The Star Trek universal translator even helped aliens to lip sync in English. Is there a next best thing for Mac users? Sadly, no. Computer translating is difficult. Languages have so many nuances and context meanings that the computer, so far, just can’t grasp. What a computer can do is translate word-for-word, and hope you kinda sorta get the idea of what’s being written or said without mucking around much in the context of each word. TranslateIt! is a one touch translation dictionary for Mac and Windows users, and claims it can translate any word from an language. Wait. No, TranslateIt! doesn’t say that. What it says is, ”Have you been looking for a Mac OS X dictionary that can translate any word from any language, for a long time?”

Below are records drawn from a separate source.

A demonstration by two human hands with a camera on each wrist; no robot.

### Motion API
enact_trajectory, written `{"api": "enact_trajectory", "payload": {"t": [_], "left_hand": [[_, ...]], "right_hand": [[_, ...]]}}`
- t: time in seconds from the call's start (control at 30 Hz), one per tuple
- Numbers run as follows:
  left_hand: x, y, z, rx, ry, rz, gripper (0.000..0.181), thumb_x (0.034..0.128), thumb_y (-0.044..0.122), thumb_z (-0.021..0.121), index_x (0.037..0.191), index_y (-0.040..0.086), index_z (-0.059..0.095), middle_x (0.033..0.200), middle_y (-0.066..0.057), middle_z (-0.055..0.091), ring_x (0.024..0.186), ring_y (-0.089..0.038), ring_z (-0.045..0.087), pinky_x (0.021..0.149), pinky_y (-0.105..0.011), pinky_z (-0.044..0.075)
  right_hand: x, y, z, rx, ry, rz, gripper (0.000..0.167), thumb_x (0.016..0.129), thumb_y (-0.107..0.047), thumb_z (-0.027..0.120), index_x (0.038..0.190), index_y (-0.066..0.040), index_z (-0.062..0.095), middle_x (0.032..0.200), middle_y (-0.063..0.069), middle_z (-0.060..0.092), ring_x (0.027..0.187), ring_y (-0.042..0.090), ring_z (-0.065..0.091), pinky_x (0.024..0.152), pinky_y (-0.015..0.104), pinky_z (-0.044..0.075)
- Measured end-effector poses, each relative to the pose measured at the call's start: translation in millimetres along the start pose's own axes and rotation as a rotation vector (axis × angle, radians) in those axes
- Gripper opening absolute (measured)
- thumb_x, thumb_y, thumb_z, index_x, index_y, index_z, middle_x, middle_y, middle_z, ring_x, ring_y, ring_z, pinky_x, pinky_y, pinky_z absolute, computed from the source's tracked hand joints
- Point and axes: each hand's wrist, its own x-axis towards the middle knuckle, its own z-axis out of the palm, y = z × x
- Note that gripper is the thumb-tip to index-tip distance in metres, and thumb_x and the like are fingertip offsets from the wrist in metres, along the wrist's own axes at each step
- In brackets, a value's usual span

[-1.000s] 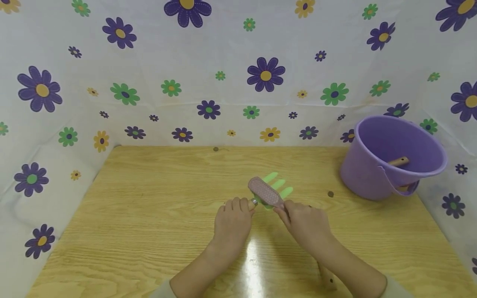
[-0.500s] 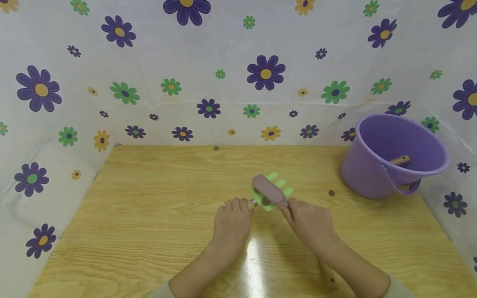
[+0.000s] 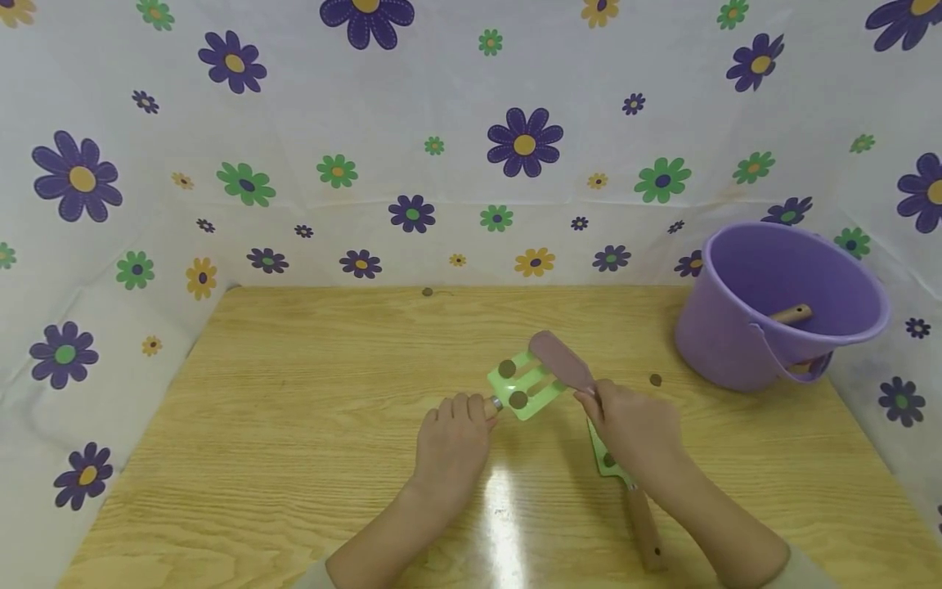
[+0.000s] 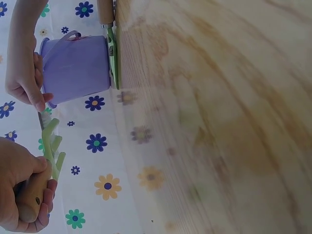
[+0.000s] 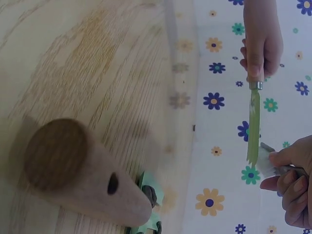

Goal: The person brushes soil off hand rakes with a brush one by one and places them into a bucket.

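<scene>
Shifted toward the tine tips (image 3: 550, 394), the brush (image 3: 561, 360) is held by the right hand (image 3: 639, 425); likely light and stiff, the garden fork (image 3: 509, 386) is aptly handle-gripped by the left hand (image 3: 454, 442).

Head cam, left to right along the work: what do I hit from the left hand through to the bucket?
Left hand → green pronged tool → brush → right hand → purple bucket.
</scene>
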Motion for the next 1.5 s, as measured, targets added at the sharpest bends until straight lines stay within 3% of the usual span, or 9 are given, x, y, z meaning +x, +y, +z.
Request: {"api": "enact_trajectory", "payload": {"t": [0.23, 0.4, 0.6, 0.83, 1.2, 1.5], "left_hand": [[-1.5, -1.4, -0.2, 0.027, 0.032, 0.003, 0.042, 0.0772, 0.039, 0.075, 0.077, 0.005, 0.052, 0.061, 0.0, 0.043, 0.049, -0.008, 0.035, 0.042, -0.017, 0.029], [-2.5, -2.7, -2.0, 0.043, 0.036, 0.017, 0.041, 0.0788, 0.04, 0.074, 0.077, 0.005, 0.052, 0.061, 0.0, 0.042, 0.05, -0.008, 0.032, 0.042, -0.017, 0.026], [-3.4, -3.1, -1.7, 0.033, 0.024, 0.021, 0.038, 0.0837, 0.038, 0.069, 0.077, 0.005, 0.052, 0.061, 0.0, 0.042, 0.051, -0.008, 0.031, 0.043, -0.016, 0.026], [-2.1, -2.1, 0.8, 0.033, 0.043, 0.011, 0.041, 0.0786, 0.039, 0.074, 0.075, 0.006, 0.05, 0.059, 0.001, 0.039, 0.049, -0.008, 0.03, 0.042, -0.017, 0.024], [-1.9, -1.3, 1.3, 0.025, -0.017, 0.012, 0.037, 0.0836, 0.038, 0.07, 0.076, 0.007, 0.051, 0.06, 0.002, 0.039, 0.051, -0.007, 0.027, 0.043, -0.016, 0.024], [0.4, 0.5, 0.3, 0.02, -0.052, 0.01, 0.035, 0.0865, 0.038, 0.067, 0.075, 0.008, 0.052, 0.06, 0.002, 0.043, 0.05, -0.007, 0.03, 0.043, -0.016, 0.025]], "right_hand": [[-1.1, 7, 0, -0.016, -0.043, 0.046, 0.033, 0.086, -0.03, 0.069, 0.07, -0.002, 0.061, 0.042, -0.002, 0.038, 0.033, 0.009, 0.027, 0.031, 0.021, 0.022], [-0.6, 7, -2, 0.023, -0.057, 0.068, 0.036, 0.088, -0.028, 0.068, 0.065, -0.005, 0.052, 0.044, -0.002, 0.035, 0.034, 0.009, 0.027, 0.031, 0.022, 0.022], [1.4, 7, -6, 0.103, -0.092, 0.121, 0.037, 0.091, -0.027, 0.064, 0.065, -0.007, 0.047, 0.046, -0.002, 0.034, 0.036, 0.009, 0.029, 0.032, 0.022, 0.024], [4.0, 2, -13, 0.199, -0.14, 0.155, 0.033, 0.094, -0.028, 0.06, 0.072, -0.005, 0.056, 0.046, -0.003, 0.039, 0.037, 0.009, 0.033, 0.034, 0.02, 0.026], [6.8, -11, -27, 0.324, -0.123, 0.122, 0.029, 0.093, -0.026, 0.061, 0.086, 0.002, 0.064, 0.05, -0.004, 0.047, 0.04, 0.005, 0.035, 0.036, 0.019, 0.03], [6.0, -30, -40, 0.431, -0.2, 0.127, 0.029, 0.095, -0.029, 0.058, 0.09, -0.001, 0.064, 0.052, -0.008, 0.042, 0.042, 0.003, 0.034, 0.038, 0.018, 0.031]]}}
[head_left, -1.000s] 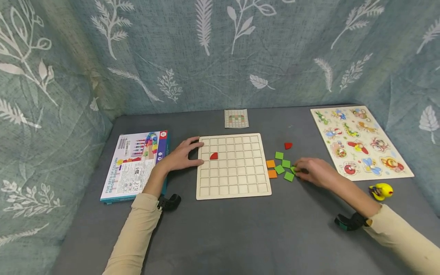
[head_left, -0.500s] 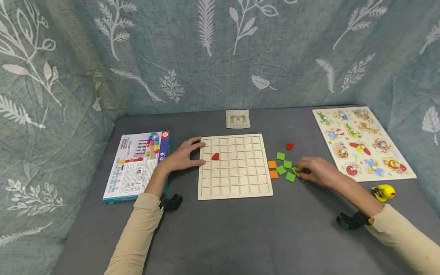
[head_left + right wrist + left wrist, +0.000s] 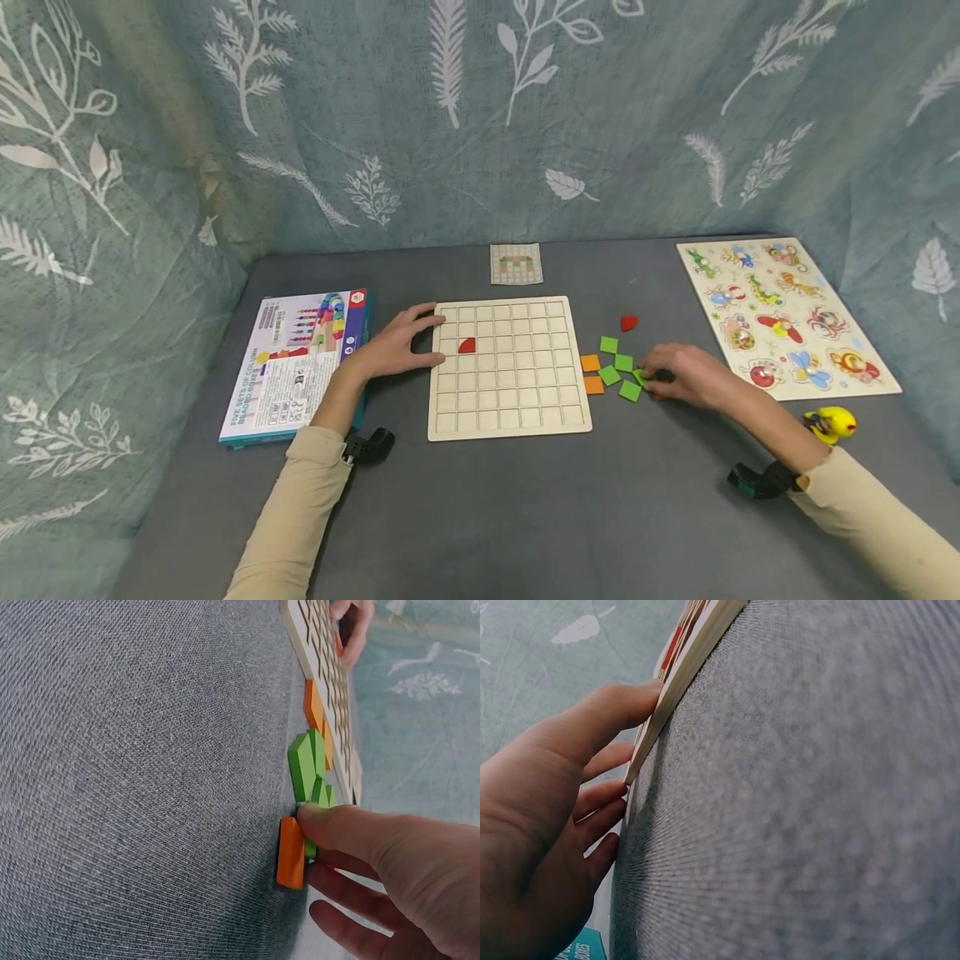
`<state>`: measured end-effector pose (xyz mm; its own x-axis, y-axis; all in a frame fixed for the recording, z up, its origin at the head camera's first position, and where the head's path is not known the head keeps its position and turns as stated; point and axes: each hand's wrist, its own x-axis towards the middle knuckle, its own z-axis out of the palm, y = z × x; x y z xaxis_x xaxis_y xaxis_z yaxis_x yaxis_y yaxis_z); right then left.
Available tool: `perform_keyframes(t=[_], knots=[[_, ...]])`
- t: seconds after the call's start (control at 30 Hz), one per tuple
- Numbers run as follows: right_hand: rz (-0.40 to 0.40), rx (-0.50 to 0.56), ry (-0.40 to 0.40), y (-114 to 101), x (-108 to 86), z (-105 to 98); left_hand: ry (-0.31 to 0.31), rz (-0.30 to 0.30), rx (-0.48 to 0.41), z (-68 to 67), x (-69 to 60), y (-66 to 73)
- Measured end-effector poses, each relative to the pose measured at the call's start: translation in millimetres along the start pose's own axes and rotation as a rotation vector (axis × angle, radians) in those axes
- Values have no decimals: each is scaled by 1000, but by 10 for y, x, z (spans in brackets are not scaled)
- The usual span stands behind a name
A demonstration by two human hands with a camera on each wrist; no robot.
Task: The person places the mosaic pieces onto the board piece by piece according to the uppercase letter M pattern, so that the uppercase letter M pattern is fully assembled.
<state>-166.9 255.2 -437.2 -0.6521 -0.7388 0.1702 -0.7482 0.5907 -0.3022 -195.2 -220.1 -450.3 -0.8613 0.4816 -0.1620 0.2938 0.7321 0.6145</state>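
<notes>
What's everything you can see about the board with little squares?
The board is thin, pale and wooden-looking, with rounded corners and rows of square cells. It lies flat on the grey table, one cell holding a red quarter-circle piece. The left hand touches its left edge, and two orange squares lie beside its right edge.

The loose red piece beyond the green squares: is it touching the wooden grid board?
Apart. The head view shows it: grey tabletop between the loose red piece and the wooden grid board.

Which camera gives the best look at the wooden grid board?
The head view: the grid board shows nearly whole, from above. The left wrist view catches part, almost edge-on; the right wrist view, a steeply slanted part.
</notes>
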Motion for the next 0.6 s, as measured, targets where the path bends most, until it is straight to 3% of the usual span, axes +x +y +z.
perform_keyframes(t=[0.27, 0.6], knots=[[-12, 6, 34, -25, 2, 44, 12, 1, -11, 11, -56, -5], [49, -16, -23, -51, -1, 19, 7, 15, -14, -1, -52, 9]])
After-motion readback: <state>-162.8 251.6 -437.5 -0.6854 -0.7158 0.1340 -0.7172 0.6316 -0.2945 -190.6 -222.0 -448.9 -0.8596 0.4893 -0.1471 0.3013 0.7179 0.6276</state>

I’m not sure how to take that question. Does it take a long time to translate a word? Probably not. Any language? Is there a built-in translator for Andorian, or Klingon? TranslateIt! is a utility that translates words on-the-fly. It’s a multilingual dictionary that works while you read and looks up the definition of words in different languages. Just point your mouse pointer to a word in any Mac Cocoa application (caveat alert!) and the translation shows up in a pop up window. You know. Sort of like the pop up advertisements on Mac360 which help us to pay my hairstylist and manicurist bills. TranslateIt! translates from the clipboard, drag and drop, manual lookup, and double-click, and the ever present point to a word and wait for the pop up. How many languages? No Klingon, no Vulcan, or anything else so common. But TranslateIt! does have dictionaries for English, Russian, French, German, Spanish, and various levels of mix and match, such as French to Russian, English to Arabic. There’s also dictionaries for Russian to Polish, English to Chinese and back again. Esperanto is as close to a foreign language as TranslateIt! gets.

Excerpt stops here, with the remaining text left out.